● **Required action**
The lines from the top of the data down to the line with "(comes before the" should be repeated exactly, both ends included.
*** Information given ***
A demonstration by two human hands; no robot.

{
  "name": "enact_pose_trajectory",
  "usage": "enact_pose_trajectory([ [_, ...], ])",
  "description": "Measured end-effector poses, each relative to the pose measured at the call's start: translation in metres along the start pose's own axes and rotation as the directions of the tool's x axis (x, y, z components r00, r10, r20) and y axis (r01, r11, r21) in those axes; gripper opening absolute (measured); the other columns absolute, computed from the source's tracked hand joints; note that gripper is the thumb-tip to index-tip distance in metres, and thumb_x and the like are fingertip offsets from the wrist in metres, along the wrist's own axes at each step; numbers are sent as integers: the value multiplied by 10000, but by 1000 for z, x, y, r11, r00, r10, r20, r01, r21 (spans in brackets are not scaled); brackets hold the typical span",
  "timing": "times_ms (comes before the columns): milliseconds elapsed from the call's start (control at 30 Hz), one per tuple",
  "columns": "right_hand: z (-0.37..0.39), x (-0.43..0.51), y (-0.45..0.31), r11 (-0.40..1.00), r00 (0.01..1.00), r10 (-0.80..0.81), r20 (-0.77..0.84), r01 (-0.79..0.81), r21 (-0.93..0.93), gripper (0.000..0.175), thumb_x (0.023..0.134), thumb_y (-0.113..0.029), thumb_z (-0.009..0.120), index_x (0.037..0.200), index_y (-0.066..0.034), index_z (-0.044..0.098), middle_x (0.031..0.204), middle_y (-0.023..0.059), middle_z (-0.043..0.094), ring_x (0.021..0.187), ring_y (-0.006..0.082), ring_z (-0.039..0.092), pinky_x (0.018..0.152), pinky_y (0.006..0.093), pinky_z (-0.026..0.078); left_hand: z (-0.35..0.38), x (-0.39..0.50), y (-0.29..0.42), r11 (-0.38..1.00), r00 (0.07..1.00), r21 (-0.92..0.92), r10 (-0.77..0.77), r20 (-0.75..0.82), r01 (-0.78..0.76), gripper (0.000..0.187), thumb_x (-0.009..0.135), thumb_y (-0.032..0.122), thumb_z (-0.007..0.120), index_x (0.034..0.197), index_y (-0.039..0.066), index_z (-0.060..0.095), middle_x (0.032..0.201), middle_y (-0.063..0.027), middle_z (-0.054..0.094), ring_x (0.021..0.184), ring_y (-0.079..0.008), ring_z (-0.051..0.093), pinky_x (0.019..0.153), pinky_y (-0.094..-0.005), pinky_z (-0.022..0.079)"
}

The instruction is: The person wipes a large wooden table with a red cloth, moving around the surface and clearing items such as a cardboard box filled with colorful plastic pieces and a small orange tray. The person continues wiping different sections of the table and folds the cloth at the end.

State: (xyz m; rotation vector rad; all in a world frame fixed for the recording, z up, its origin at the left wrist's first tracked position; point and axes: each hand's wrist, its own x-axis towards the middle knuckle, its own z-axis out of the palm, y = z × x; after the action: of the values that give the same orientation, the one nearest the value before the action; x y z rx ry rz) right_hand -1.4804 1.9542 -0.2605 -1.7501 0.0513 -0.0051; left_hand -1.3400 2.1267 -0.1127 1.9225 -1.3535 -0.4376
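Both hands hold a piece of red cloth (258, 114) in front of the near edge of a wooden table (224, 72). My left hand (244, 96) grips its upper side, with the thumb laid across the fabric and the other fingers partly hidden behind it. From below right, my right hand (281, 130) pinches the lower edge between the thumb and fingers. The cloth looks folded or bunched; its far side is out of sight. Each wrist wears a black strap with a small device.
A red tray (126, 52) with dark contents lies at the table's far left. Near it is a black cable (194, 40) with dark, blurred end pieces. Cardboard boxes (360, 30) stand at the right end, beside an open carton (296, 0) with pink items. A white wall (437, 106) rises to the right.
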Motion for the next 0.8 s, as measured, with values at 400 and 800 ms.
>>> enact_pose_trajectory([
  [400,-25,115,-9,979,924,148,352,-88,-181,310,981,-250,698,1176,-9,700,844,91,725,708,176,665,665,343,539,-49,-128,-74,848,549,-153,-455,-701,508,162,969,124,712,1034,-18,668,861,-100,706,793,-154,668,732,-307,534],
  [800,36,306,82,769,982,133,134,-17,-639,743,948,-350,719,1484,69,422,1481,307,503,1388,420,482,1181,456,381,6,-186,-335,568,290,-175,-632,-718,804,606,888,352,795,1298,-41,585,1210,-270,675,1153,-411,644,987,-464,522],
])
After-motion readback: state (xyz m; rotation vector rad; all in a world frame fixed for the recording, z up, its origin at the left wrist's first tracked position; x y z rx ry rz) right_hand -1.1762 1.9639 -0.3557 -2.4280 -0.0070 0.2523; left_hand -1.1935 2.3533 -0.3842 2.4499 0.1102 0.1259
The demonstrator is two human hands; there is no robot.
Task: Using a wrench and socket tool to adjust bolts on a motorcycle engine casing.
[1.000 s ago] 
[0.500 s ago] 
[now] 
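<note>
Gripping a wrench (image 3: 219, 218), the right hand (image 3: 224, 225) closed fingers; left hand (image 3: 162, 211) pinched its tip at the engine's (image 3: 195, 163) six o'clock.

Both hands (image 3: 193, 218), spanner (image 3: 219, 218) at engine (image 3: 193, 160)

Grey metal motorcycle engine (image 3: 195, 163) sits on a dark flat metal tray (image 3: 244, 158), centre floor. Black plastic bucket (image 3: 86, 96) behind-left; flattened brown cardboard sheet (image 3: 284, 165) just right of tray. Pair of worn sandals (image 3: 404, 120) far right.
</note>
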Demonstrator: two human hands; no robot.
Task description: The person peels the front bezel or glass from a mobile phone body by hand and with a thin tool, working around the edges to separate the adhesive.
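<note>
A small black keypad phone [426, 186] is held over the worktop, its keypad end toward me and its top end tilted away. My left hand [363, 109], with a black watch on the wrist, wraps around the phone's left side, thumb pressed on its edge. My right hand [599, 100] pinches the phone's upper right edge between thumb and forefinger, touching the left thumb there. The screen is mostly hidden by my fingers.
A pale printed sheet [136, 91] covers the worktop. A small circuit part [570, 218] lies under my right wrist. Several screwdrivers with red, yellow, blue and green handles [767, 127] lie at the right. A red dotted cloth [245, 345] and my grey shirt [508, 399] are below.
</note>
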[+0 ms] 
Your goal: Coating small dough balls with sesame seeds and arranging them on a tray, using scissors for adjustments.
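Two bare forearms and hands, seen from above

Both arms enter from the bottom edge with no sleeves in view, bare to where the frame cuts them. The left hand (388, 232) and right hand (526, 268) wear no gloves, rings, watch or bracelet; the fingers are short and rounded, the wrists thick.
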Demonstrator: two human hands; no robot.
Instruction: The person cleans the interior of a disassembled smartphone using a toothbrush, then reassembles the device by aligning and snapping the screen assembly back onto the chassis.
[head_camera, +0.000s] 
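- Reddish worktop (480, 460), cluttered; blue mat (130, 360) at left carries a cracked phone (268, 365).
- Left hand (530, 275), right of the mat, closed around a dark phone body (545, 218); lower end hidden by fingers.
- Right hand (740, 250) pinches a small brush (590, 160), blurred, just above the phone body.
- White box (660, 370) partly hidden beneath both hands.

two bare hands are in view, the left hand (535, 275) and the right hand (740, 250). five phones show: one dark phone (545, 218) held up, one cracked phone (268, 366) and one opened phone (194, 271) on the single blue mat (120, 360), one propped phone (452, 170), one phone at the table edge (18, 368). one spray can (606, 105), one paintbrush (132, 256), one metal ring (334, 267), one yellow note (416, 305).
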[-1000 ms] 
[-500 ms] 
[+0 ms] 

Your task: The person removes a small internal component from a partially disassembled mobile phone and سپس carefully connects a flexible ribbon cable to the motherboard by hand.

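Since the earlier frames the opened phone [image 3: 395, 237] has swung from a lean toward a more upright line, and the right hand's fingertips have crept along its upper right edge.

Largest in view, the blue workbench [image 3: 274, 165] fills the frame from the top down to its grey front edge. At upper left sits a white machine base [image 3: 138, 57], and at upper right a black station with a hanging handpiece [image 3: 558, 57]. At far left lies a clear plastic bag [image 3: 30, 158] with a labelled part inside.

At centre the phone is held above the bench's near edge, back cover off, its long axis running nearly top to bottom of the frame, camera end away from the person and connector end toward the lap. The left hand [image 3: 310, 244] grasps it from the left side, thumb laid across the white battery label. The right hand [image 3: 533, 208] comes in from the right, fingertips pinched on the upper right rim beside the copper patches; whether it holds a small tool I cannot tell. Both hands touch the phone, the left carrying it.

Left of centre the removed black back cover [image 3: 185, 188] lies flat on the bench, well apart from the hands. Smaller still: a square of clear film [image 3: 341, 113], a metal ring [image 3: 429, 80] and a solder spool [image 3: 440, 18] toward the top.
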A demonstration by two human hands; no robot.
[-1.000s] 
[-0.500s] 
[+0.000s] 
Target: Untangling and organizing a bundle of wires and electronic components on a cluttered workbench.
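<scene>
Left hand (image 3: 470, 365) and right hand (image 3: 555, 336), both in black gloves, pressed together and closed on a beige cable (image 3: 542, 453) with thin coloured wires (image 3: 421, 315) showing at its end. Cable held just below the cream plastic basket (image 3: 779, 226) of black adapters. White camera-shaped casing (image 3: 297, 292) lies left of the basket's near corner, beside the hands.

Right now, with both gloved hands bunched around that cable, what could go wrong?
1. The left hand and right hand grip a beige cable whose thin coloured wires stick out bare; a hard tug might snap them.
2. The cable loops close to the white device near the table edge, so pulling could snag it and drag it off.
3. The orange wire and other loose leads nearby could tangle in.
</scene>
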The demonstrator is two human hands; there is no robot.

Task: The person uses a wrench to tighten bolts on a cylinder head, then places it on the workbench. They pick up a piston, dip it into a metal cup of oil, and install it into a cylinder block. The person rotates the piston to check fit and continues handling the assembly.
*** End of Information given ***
● **Response**
A demonstration by two human hands; no robot.

{
  "name": "enact_pose_trajectory",
  "usage": "enact_pose_trajectory([ [_, ...], ])",
  "description": "Measured end-effector poses, each relative to the pose measured at the call's start: translation in metres along the start pose's own axes and rotation as the directions of the tool's x axis (x, y, z components r00, r10, r20) and y axis (r01, r11, r21) in those axes; gripper opening absolute (measured); the other columns absolute, computed from the source's tracked hand joints; note that gripper is the thumb-tip to index-tip distance in metres, and thumb_x and the like are fingertip offsets from the wrist in metres, along the wrist's own axes at each step; numbers are sent as integers: the value multiplied by 10000, but by 1000 for z, x, y, r11, r00, r10, r20, r01, r21 (spans in brackets are not scaled); brackets hold the typical span",
  "timing": "times_ms (comes before the columns): milliseconds elapsed from the call's start (control at 30 Hz), one per tuple",

Nothing else is part of this output.